## [PROBLEM TO WORK ON]
Starting at the line with "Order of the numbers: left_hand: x" and ending at the line with "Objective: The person", print exactly the lines of the entries below. Pictures do not belong in the copy.

━━━━━━━━

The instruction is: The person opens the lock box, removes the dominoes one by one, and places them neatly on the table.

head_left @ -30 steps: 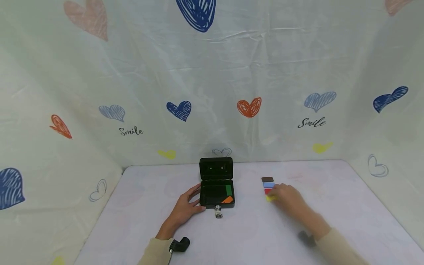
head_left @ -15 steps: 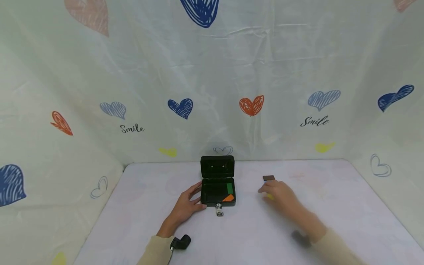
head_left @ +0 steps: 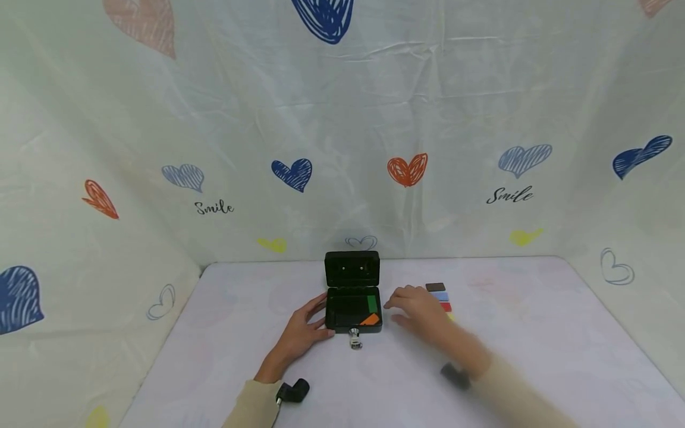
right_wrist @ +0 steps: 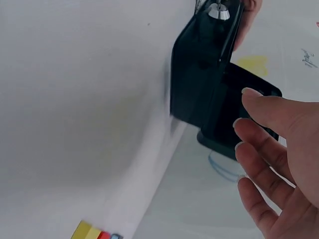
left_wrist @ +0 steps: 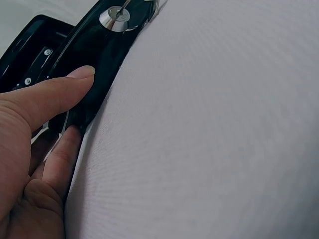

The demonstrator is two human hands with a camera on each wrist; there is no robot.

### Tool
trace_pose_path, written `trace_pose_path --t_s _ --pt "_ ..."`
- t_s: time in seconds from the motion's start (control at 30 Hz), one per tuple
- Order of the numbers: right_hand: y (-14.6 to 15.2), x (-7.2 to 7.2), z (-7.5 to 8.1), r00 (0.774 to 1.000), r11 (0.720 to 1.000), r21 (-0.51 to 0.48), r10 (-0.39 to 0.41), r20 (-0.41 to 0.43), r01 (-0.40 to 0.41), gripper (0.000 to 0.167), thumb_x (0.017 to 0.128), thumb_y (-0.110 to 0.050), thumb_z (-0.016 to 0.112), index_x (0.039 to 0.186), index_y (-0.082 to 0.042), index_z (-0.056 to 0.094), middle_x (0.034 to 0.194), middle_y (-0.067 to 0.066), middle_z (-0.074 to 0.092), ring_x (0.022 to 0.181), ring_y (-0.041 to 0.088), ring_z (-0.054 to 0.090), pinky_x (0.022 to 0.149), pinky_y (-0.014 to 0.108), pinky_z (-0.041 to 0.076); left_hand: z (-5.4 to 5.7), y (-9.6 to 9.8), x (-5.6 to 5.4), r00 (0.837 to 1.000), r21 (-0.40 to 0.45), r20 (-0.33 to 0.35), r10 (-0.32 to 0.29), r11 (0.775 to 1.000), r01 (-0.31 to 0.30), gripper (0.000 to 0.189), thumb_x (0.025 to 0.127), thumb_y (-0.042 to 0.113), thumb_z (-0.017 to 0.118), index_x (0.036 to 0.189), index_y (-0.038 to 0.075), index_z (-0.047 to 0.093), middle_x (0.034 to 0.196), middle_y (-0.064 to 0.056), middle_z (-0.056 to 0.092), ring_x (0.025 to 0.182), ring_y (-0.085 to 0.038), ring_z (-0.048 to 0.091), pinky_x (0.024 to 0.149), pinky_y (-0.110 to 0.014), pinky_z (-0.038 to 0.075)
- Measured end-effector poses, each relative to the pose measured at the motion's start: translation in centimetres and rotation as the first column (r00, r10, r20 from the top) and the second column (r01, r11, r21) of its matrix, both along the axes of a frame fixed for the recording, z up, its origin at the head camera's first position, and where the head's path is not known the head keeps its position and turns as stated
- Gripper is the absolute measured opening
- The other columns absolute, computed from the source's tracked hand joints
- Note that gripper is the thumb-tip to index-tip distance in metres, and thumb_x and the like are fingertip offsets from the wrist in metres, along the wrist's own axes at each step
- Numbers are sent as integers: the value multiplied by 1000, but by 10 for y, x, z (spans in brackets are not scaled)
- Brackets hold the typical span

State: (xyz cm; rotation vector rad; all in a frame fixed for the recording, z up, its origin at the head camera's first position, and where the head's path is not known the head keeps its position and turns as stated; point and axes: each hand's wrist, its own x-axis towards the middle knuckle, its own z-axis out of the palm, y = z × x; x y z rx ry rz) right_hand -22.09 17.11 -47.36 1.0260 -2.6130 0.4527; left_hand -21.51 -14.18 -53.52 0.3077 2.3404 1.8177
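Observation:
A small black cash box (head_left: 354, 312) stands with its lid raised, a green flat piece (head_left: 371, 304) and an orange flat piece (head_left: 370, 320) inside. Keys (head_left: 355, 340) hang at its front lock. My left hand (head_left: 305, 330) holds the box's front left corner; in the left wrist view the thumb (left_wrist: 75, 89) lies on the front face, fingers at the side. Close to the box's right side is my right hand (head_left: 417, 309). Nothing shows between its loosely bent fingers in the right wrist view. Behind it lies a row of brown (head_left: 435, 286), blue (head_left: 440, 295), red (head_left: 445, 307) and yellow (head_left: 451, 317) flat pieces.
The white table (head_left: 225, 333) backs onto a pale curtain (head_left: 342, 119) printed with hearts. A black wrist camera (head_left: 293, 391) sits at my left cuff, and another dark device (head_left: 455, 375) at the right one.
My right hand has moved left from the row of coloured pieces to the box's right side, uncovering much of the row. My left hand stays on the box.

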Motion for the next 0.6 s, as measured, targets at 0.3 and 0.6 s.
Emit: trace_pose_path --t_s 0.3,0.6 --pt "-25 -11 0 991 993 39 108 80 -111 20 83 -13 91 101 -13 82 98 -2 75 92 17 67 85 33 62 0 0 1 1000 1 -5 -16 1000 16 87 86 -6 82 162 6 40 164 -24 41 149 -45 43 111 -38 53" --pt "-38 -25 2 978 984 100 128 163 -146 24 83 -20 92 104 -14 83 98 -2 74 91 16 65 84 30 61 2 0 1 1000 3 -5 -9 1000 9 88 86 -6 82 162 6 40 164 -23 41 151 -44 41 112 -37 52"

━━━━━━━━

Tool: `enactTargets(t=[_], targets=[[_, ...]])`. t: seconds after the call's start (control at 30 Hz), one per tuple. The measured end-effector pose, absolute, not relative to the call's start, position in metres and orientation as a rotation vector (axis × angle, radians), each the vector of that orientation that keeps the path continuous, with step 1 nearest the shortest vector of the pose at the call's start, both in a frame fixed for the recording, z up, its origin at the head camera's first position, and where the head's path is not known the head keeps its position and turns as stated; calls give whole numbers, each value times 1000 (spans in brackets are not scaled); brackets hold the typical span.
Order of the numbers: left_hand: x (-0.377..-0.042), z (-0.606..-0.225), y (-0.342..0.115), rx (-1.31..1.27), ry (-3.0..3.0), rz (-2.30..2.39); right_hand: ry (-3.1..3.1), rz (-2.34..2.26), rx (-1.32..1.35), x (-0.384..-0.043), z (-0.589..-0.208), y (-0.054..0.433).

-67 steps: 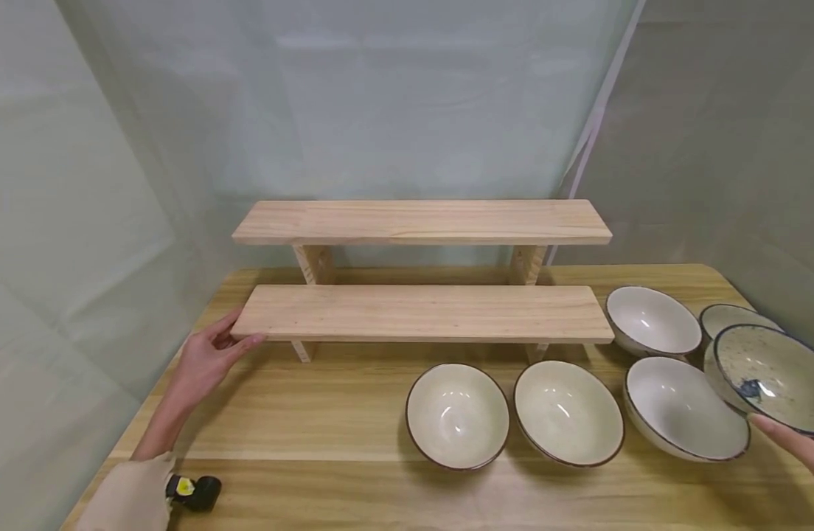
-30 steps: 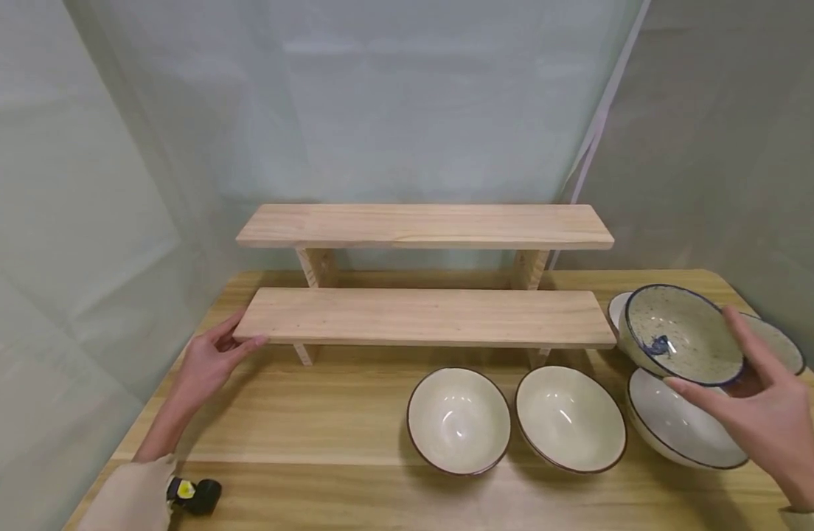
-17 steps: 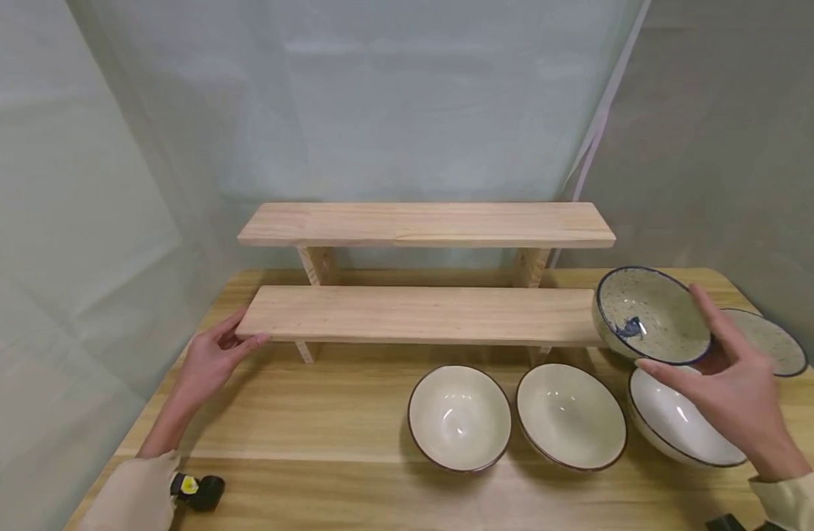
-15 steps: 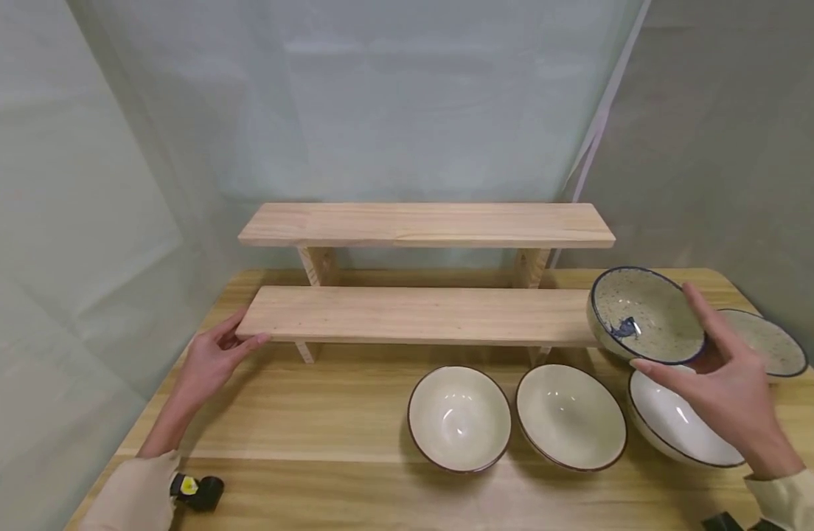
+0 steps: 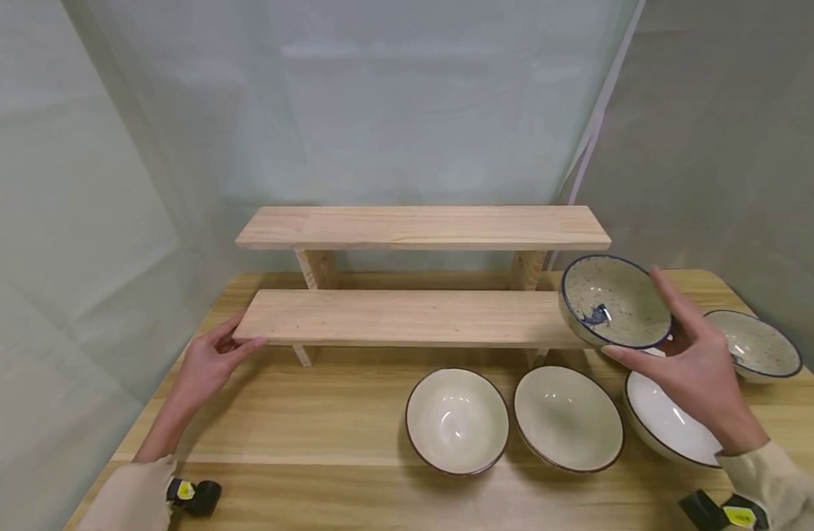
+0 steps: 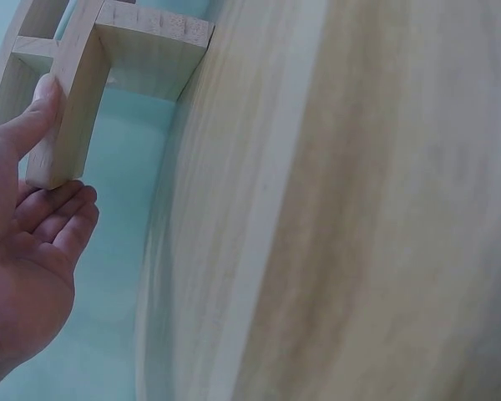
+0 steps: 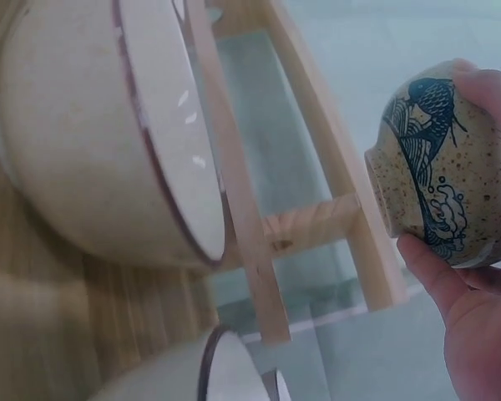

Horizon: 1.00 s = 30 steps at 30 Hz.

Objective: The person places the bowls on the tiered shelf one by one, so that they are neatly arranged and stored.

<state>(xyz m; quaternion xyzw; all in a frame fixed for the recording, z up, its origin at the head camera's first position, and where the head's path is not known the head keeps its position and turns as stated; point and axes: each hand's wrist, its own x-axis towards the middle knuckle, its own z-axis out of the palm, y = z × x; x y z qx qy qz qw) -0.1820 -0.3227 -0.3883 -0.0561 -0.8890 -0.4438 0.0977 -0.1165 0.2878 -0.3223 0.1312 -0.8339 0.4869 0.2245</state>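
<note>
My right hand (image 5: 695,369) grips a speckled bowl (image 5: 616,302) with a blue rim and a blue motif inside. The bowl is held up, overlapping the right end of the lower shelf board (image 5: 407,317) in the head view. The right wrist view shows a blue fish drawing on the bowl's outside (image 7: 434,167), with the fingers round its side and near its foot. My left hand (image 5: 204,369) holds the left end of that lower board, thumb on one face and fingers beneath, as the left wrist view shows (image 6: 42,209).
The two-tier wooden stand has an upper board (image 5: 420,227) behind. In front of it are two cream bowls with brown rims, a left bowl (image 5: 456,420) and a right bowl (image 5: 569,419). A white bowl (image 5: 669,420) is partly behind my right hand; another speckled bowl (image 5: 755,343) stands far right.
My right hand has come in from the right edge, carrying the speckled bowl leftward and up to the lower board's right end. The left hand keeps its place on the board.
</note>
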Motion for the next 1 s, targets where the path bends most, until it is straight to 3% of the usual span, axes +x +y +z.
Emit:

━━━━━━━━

## [SOLVED EXERCISE]
Order of the numbers: left_hand: x (-0.377..-0.042), z (-0.606..-0.225), y (-0.342..0.115), rx (-1.31..1.27), ry (-3.0..3.0), rz (-2.30..2.39); right_hand: ry (-3.1..3.1), rz (-2.34..2.26), rx (-1.32..1.35), x (-0.384..-0.043), z (-0.589..-0.208), y (-0.054..0.433).

-67 steps: 
-30 steps: 
-17 steps: 
-15 steps: 
+0 steps: 
+0 steps: 
+0 steps: 

Horizon: 1.00 s = 30 steps at 30 Hz.

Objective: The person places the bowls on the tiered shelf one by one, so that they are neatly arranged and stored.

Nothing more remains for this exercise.